COCOA
March Cocoa is lower this morning and is close to yesterday’s 12-month lows. Reports of good growing conditions in West Africa, a stepped up arrivals pace in Ivory Coast, and the lifting of US tariffs on cocoa imports, specifically for Ecuador (the third largest producer in the world), have further eased supply concerns. However, the market is in technically oversold territory with prices having fallen from $9000+ per metric ton in May to their current $5300, and it may be asking too much to see additional downside without an intervening correction.

COFFEE
March Coffee is lower today but inside yesterday’s range-up day. The fact that Brazil still faces a 40% tariff on coffee exports to the US provides a bid under the market, even as the 10% tariffs from other producers has been lifted. Brazil and the US are reportedly in discussions about trade, but there has been no update since last week. The trade is also awaiting a decision by the US Supreme Court over the legality of the tariffs.
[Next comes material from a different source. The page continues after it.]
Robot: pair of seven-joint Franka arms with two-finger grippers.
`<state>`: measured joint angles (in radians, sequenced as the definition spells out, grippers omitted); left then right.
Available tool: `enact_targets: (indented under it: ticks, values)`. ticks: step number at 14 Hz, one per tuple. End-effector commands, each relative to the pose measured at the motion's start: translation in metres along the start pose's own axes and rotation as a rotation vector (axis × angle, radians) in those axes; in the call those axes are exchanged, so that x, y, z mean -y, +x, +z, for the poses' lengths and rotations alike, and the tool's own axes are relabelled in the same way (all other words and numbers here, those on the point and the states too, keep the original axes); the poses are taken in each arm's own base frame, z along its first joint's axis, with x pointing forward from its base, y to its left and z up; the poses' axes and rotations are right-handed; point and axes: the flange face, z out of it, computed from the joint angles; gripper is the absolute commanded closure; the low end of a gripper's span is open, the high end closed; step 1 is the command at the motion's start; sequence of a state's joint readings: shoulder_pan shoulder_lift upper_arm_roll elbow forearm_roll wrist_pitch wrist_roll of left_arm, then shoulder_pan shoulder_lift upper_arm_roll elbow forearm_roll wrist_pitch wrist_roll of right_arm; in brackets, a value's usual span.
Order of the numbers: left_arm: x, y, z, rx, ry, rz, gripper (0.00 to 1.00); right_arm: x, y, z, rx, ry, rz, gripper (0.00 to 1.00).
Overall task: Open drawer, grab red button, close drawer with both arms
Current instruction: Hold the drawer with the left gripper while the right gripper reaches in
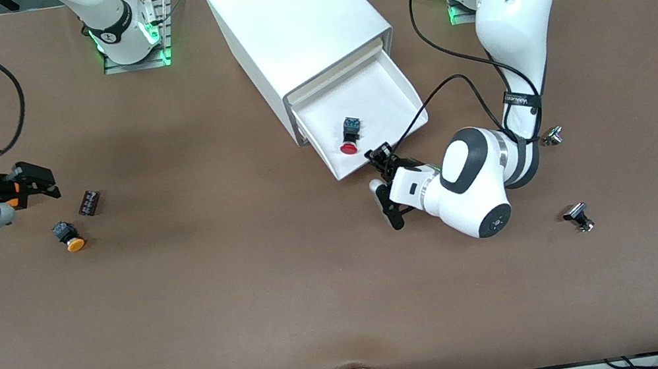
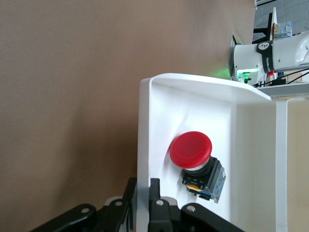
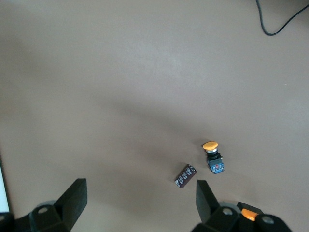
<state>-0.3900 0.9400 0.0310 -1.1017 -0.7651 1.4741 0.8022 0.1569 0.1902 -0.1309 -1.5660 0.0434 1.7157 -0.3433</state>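
Note:
The lowest drawer (image 1: 377, 93) of the white cabinet (image 1: 291, 17) is pulled out. The red-capped button (image 1: 350, 139) lies on its side inside it, close to the front wall. My left gripper (image 1: 379, 159) is shut on that front wall. In the left wrist view the gripper (image 2: 142, 186) pinches the white wall (image 2: 143, 125) from both sides, with the button (image 2: 190, 150) just inside. My right gripper (image 1: 38, 183) is open and empty over the table at the right arm's end; it also shows in the right wrist view (image 3: 140, 193).
An orange-capped button (image 1: 69, 236) and a small dark block (image 1: 89, 203) lie on the brown table below the right gripper; the right wrist view shows both, button (image 3: 212, 153) and block (image 3: 185, 175). Two small metal parts (image 1: 552, 137) (image 1: 578, 216) lie near the left arm's elbow.

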Motion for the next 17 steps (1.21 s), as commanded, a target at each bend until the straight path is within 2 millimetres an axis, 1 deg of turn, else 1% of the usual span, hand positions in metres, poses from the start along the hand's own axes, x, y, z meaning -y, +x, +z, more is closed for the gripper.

Some Brazilian coffee has made its way to ICE warehouses in Europe, but Brazilian growers there are probably reluctant to commit top selling their product when the tariff situation in flux. Some 884 bags of Brazilian coffee was submitted to the ICE warehouse in Antwerp on Monday.
COTTON
March Cotton fell to a new contract low yesterday but reversed course and managed an outside day higher. The market also pressed up against the 9-day moving average, and a move above there today could give the bulls some hope. The fact that the market held up as well as did following last Friday’s USDA supply/demand report, which showed a surprisingly large increase in US and world production for 2025/26 may have given the bulls hope that the market has already absorbed the bearish news. Weekly export sales are due out on Thursday, and they will cover the week ending October 2, as the USDA works to catch up following the US government shutdowns.
SUGAR
Reuters reports the Indian government is considering raising the domestic floor price for sugar and ethanol to help mills deal with excess supplies and increase their ability to pay the government-fixed prices for cane (according to government and industry sources ). The seems to be a temporary fix, as higher prices will not help ease burdensome supplies. So far the government has allowed 1.5 million in export quotas for the 2025/26, but after India’s National Federation of Cooperative Sugar Factories forecast a 2.5 million surplus this year, pressure could build on the government to allow more, which would put more sugar on the global market.